Son Heung-Min, the Dirk Kuyt of Spurs, can shine in Harry Kane's absence
Remember what Pep Guardiola said about Tottenham in December: "That Harry Kane team." It was a quip, to be sure, but it also spoke to an obvious truth: Spurs heavily depend on Kane, who has scored 24 goals (tied for first, with Mohamed Salah) in the Premier League this season. So you can imagine the panic that struck Spurs supporters at the weekend when Kane suffered ankle ligament damage, an injury that will see the star striker out of action until at least next month.
But another player appears ready for the spotlight in Kane's absence: Son Heung-Min. The South Korea international often has been regarded as part of Tottenham's supporting cast, with Kane and Dele Alli taking the majority of the plaudits.
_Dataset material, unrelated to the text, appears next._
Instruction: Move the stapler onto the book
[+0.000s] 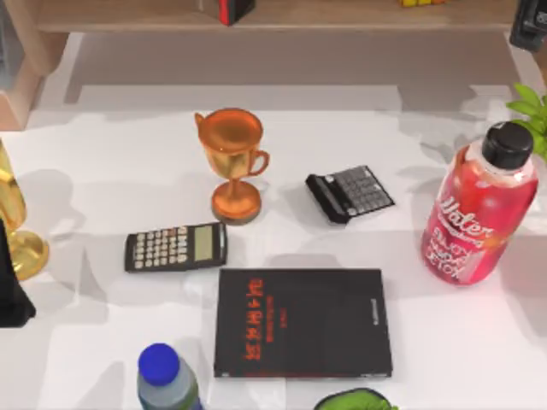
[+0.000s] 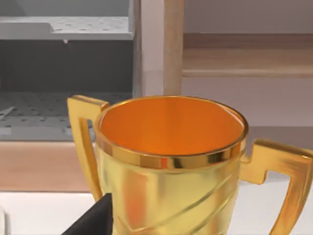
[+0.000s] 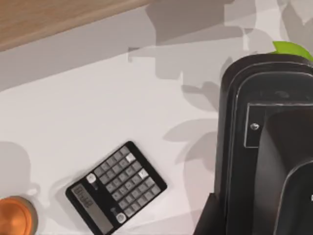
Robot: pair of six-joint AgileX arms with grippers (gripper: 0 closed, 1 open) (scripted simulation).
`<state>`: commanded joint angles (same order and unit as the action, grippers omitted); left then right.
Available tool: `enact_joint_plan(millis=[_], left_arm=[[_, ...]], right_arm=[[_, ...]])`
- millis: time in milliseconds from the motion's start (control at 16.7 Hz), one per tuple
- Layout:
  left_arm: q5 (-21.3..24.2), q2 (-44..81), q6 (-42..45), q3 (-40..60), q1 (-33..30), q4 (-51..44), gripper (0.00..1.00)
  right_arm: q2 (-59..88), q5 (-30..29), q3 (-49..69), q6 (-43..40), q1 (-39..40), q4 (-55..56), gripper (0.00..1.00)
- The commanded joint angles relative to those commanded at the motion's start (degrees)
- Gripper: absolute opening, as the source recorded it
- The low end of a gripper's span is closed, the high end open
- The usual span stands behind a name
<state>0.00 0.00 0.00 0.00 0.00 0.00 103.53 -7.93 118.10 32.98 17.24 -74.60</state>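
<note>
The book (image 1: 302, 323) lies flat at 6 o'clock on the white table (image 1: 461, 342), its long edges parallel to the near table edge and its red lettering toward its left end. Open white surface runs from the book's right edge out toward 3 and 4 o'clock, and a narrower strip runs along its top edge.

The left gripper (image 1: 12, 290) sits at 9 o'clock by the table's left edge, close beside a gold trophy (image 1: 19, 231). In the left wrist view that trophy (image 2: 171, 161) stands upright just ahead, and I cannot tell the grip's state. The right gripper (image 1: 530, 30) hangs at 1 o'clock near the far right corner. A black rounded casing (image 3: 266, 147) looms close in the right wrist view. I cannot tell whether it is the stapler or part of the arm, nor whether the grip is released or clenched.

- Two calculators: a black one (image 1: 175, 247) at 10 o'clock from the book, and a grey one (image 1: 350, 193) at 1 o'clock.
- Two trophies: the gold one and a copper one (image 1: 233, 162) at 11 o'clock.
- Two bottles: a red one (image 1: 479, 213) at 2 o'clock, and a blue-capped one (image 1: 164, 376) at 8 o'clock.
- One book.
</note>
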Motion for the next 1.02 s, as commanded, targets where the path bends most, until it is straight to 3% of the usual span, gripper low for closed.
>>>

Yet the 25-year-old has played an increasingly important role for manager Mauricio Pochettino.
Son's unselfishness and lack of ego have made him a key component in the side, given his willingness to subvert his own game for the good of the team. Pochettino has used Son in a number of roles, and the versatile player has risen to the challenge.
Early in his career, while a teenager at Hamburg, Son articulated his approach clearly. "I don't care where I play," he said. "The main thing is I'm in the game. I don't have a favourite position." That attitude has served him well in north London. Whether he has been asked to operate from the wing-back position or as an out-and-out striker, Son's contribution has been impressive.
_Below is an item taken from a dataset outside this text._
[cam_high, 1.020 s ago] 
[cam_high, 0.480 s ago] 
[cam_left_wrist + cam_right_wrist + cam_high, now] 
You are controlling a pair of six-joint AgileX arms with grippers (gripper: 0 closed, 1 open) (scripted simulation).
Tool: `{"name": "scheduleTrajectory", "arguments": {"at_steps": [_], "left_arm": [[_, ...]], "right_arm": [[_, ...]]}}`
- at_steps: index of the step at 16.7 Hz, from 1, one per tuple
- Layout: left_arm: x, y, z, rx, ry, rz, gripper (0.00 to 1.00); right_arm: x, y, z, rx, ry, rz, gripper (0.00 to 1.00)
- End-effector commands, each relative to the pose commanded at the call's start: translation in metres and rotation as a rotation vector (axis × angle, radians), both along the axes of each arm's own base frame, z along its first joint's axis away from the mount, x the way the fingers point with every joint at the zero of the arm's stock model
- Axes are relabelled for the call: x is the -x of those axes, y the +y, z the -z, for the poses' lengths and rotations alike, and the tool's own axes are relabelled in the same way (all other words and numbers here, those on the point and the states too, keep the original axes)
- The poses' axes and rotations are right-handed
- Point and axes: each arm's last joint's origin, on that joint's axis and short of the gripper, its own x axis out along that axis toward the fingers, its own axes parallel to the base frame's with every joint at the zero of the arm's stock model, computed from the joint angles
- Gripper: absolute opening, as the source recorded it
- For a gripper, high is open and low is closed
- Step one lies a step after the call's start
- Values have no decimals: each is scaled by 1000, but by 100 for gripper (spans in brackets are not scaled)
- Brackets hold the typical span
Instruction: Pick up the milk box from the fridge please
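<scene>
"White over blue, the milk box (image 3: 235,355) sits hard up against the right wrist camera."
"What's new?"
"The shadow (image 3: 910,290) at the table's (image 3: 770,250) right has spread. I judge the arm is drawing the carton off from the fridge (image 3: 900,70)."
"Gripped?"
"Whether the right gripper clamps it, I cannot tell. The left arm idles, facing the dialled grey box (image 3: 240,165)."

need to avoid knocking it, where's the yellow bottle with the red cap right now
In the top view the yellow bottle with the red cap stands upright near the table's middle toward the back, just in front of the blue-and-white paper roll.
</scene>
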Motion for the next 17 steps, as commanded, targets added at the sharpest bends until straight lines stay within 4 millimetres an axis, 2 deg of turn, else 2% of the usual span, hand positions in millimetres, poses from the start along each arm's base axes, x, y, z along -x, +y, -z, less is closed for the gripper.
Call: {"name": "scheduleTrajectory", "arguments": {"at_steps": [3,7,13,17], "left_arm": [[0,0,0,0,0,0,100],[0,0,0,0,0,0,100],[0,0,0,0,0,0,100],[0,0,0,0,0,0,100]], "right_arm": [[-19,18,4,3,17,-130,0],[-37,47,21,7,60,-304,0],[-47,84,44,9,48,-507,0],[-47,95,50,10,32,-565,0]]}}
Pochettino knows that he can assign a role to Son and it will be carried out, even if the task requires thankless running and offers little glamour. In last month's north London derby, for example, Son was given the job of targeting Hector Bellerin. The Arsenal right-back provides width and thrust for Arsene Wenger's team and attempts to get forward at every opportunity. If left unattended, Bellerin gives his fellow defenders an outlet ball, and as a result, the Spain defender often is the source of his side's attacks.
Son camped out close to Bellerin, ensuring that the Arsenal man became preoccupied with his defensive duties rather than looking to get up the field and join the attack. Spurs dominated the game, winning 1-0, and Son's work bottling up Bellerin was an integral part of Pochettino's tactical master plan.
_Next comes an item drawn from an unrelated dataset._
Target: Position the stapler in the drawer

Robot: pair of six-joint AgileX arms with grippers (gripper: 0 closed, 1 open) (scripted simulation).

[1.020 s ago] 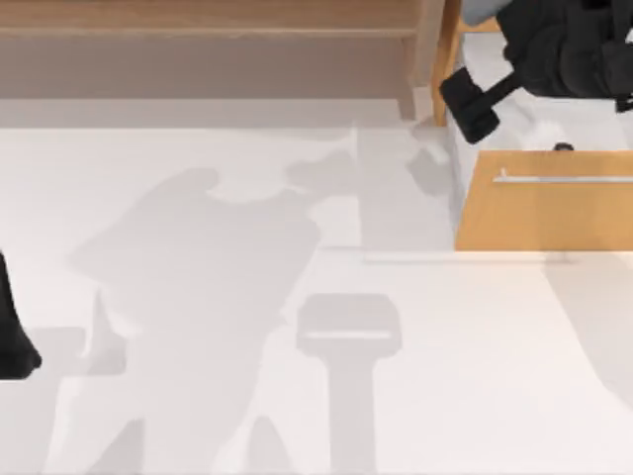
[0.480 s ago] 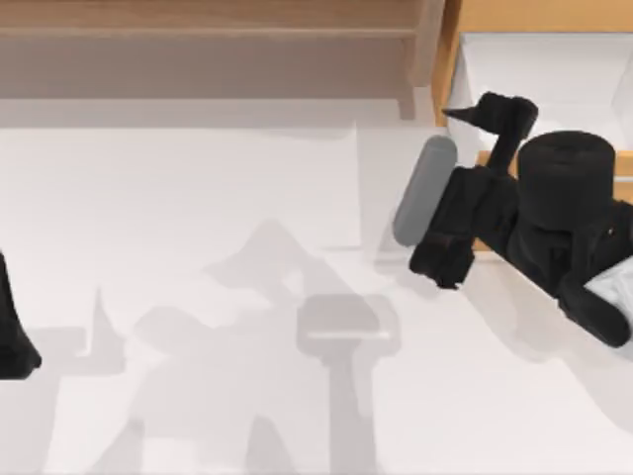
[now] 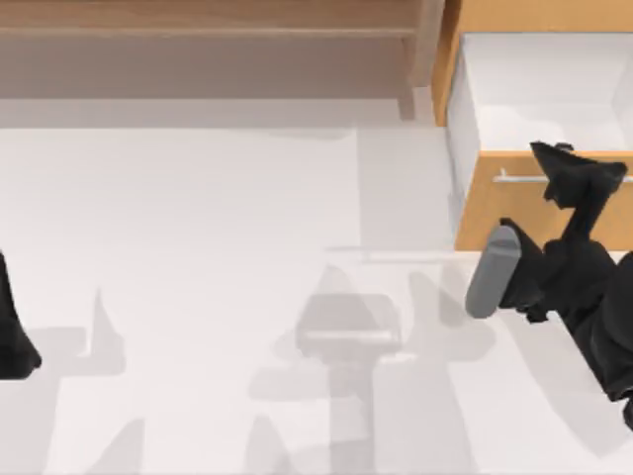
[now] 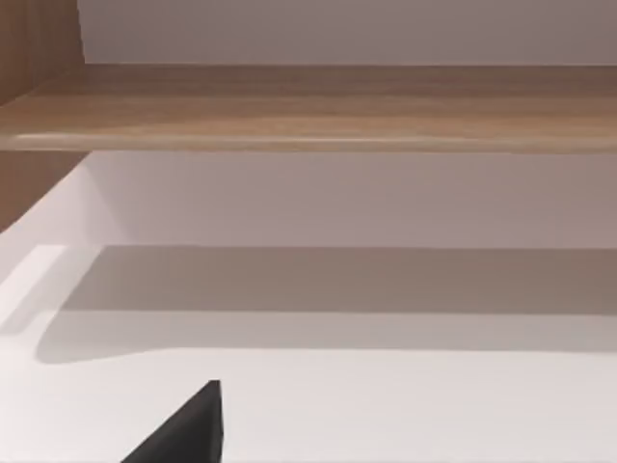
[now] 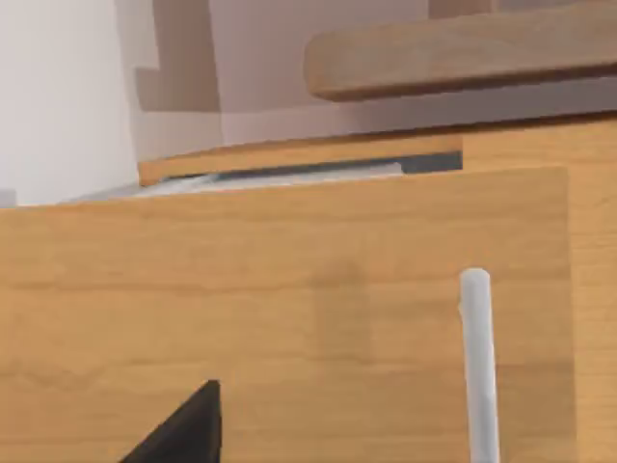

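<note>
The drawer (image 3: 524, 220) stands pulled open at the table's back right, with a light orange-wood front, a thin silver handle (image 3: 516, 179) and white inner walls (image 3: 465, 119). My right gripper (image 3: 580, 164) hangs over the drawer's front rim and handle, its two pointed fingertips spread apart with nothing between them. The right wrist view looks close onto the drawer front (image 5: 289, 289) and the handle (image 5: 477, 367). The stapler is hidden. My left gripper (image 3: 12, 341) is parked at the table's left edge.
A wide grey-brown wooden shelf unit (image 3: 208, 40) runs along the back, and its board (image 4: 308, 106) shows in the left wrist view. The white tabletop (image 3: 218, 218) stretches between the two arms. A grey cylinder (image 3: 492, 272) on my right arm juts out just in front of the drawer.
My right arm has swung out from over the drawer's inside toward the front right, and its gripper now hangs over the drawer front. The left arm has not moved.
</note>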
The Tottenham man is more than a role player. He is quick, he has an excellent touch and his intelligent use of space makes him a threat to any defence. Perhaps the one thing he is missing that would elevate him into the top echelon of players is the ability to dribble past an opponent.
Often, as against Bellerin last month, quality defenders are not fooled by Son's feints and movements when standing over the ball. Alli can burst past rivals using sheer physicality. Kane has the unquantifiable change of direction that all great strikers possess. Christian Eriksen has a little shimmy that can wrong-foot opponents.
Son? He's not the sort of winger who will blow past people with pace or send a defender the wrong way with the drop of a shoulder. What he does have is enviable football intelligence.
He's also the first line of Pochettino's defence, as impressive off the ball as he is in possession. Tottenham's pressing game is less ferocious than Manchester City's, but Son is an excellent exponent of situational pressing. He knows when to close down ball carriers but also has the knack of using space to deny opponents their simplest passing opportunities. The way he operates allows teammates to concentrate on their own roles. While this sort of unselfishness can go unnoticed, it is appreciated by the players around him.
Players like Son make life easy for their colleagues and difficult for rival teams. Dirk Kuyt made a career at Liverpool by operating in a similar manner to the Tottenham forward; Leighton Baines, the Everton full-back, called the Dutch international "The nightmare," because playing against him was an arduous, unpleasant task.
Son could take up that nickname too. Even on days when the Spurs forward does not get a sniff of goal and appears to be having little impact on a game, he is invariably making life miserable for the players lined up against him.
The next few weeks until Kane's return will present a different sort of test for Son, as scoring goals might be a problem for Tottenham. Although Son has scored 12 Premier League goals so far -- a fine haul for a second striker or winger -- the onus will be on him to fill the void left by his injured teammate.
Operating alongside Fernando Llorente might suit him. His clever running will allow him to feed off the Spanish striker, but if Spurs are to continue their momentum, a number of players need to increase their output in front of goal.
Son should be able to handle the pressure. Though so much of his impact on games has gone unsung, the next month or so gives him the chance to underline his excellence.